The sports bar was half-empty and there was baseball on every screen. He found a corner table and watched the Cardinals play the Astros in Houston. It was a listless late-season game between two teams well out of contention. During the commercial breaks he watched the door. Saw nobody. Tuesday was even quieter than Monday, out there in the heartland.
Grigor Linsky dialed his cell.
“He’s back in the sports bar,” he said.
“Did he see you?” the Zec asked.
“No.”
“Why is he in the sports bar again?”
“No reason. He needed a destination, that’s all. He paraded around for nearly an hour, trying to make me show myself.”
Silence for a beat.
“Leave him there,” the Zec said. “Come in and we’ll talk.”
Alex Rodin called Emerson at home. Emerson was eating a late dinner with his wife and his two daughters, and he wasn’t thrilled about taking the call. But he did. He went out to the hallway and sat on the second-to-bottom stair, leaning forward, his elbows on his knees, the phone trapped between his shoulder and his ear.

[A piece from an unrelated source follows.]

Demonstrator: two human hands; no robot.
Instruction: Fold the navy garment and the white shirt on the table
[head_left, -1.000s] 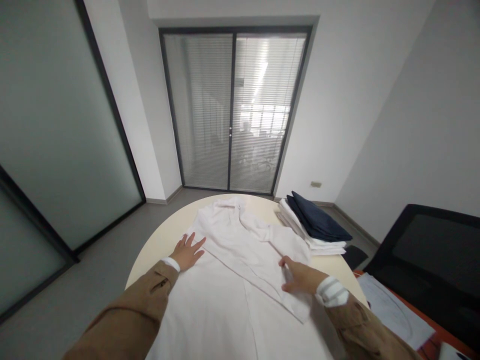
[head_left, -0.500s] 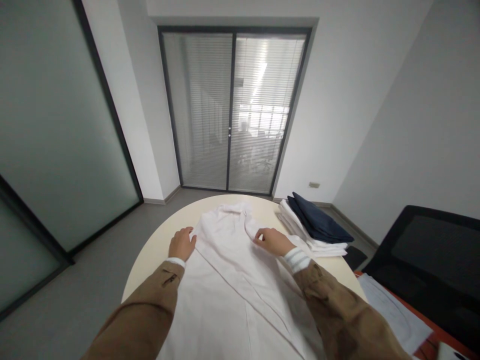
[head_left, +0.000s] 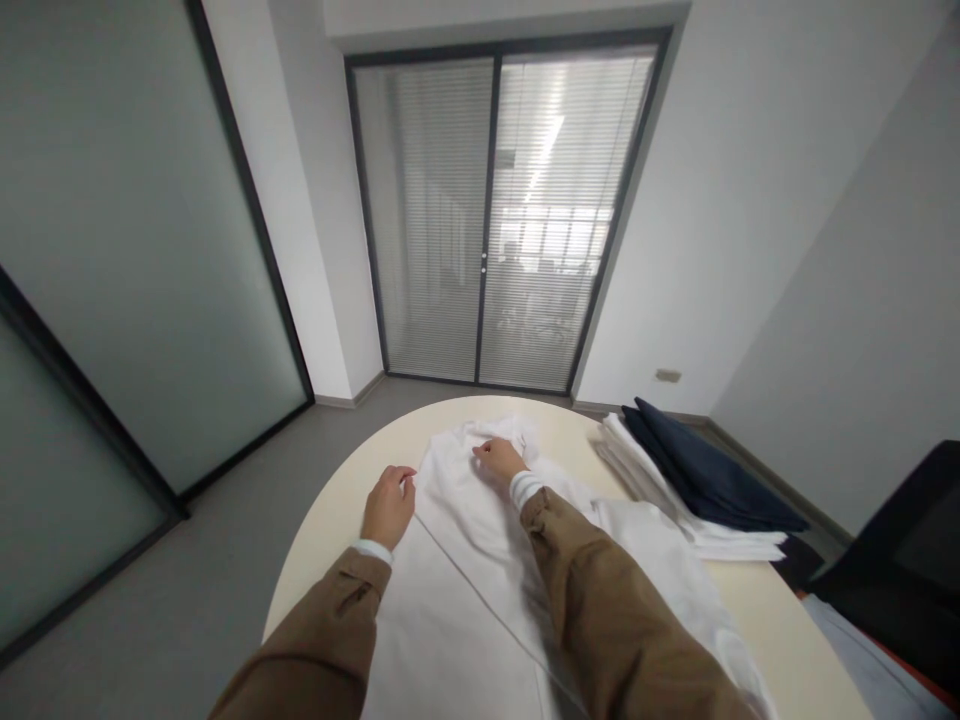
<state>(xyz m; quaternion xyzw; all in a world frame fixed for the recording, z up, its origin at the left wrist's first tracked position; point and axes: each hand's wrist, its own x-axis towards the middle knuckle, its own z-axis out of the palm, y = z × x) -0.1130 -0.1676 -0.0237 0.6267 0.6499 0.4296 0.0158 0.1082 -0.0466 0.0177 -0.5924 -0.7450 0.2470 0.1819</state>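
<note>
A white shirt (head_left: 450, 650) lies lengthwise before me on the round table, its collar end at the far side. My left hand (head_left: 389, 505) is at the shirt's left edge near the shoulder, thumb and forefinger closed on the cloth there. Below the collar, my right hand (head_left: 501, 464) is shut on a bit of the shirt's fabric, over the upper middle of the garment. Loose folds gather under my right wrist, and part of the shirt spreads out to the right beneath that forearm. The forearm hides some of the cloth.
A stack of folded clothes stands at the table's right, dark navy garments (head_left: 705, 465) on top of white ones (head_left: 739, 540). The pale round table (head_left: 322, 540) has its edge all round. A black chair (head_left: 907, 530) stands at the right. Glass doors (head_left: 427, 250) lie beyond.
My right hand has moved left across the shirt, drawing its right side inward. The left hand stays at the left edge. The view has turned, shifting the room's picture.
</note>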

“We need to do something about this Jack Reacher guy,” Rodin said to him.
“I don’t see how he’s a huge problem,” Emerson said. “Maybe he wants to, but he can’t make the facts go away. We’ve got more than we need on Barr.”
“This is not about facts now,” Rodin said. “It’s about the amnesia. It’s about how hard the defense is going to push it.”
“That’s up to your daughter.”
“He’s a bad influence on her. I’ve been reading the case law. It’s a real gray area. The test isn’t really about whether Barr remembers the day in question. It’s about whether he understands the process, right now, today, and whether we’ve got enough other stuff on him to convict without his direct testimony.”